EXERCISE AIM
Look through the listing below for the line with "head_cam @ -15" and the line with "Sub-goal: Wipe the". Copy both, along with every line between them, exactly and with no pictures.

*** Opening of GIVEN INFORMATION ***

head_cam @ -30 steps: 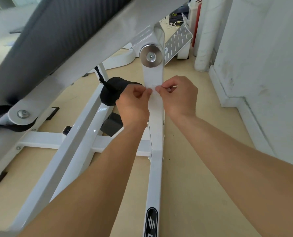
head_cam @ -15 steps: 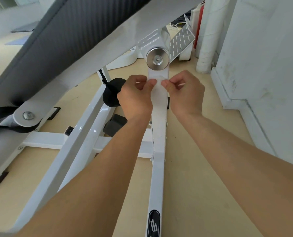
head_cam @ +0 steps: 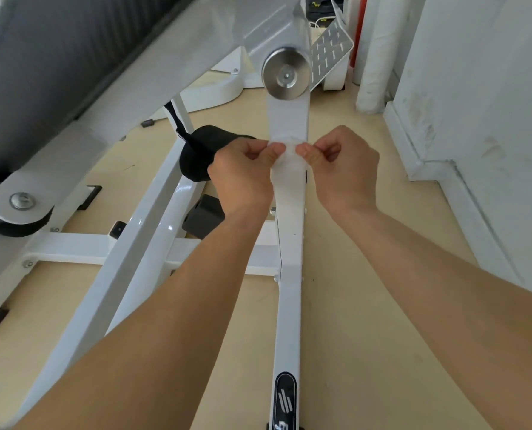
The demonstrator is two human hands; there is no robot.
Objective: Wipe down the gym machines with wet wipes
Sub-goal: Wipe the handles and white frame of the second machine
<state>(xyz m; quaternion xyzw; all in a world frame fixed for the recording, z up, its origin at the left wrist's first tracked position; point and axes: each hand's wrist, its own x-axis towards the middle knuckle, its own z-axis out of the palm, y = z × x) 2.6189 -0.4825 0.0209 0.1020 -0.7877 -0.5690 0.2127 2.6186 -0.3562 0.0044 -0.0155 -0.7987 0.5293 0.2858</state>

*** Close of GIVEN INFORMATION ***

EXERCISE RESULT
head_cam @ -15 steps: 
head_cam @ +0 steps: 
The demonstrator is two human hands; there is no robot.
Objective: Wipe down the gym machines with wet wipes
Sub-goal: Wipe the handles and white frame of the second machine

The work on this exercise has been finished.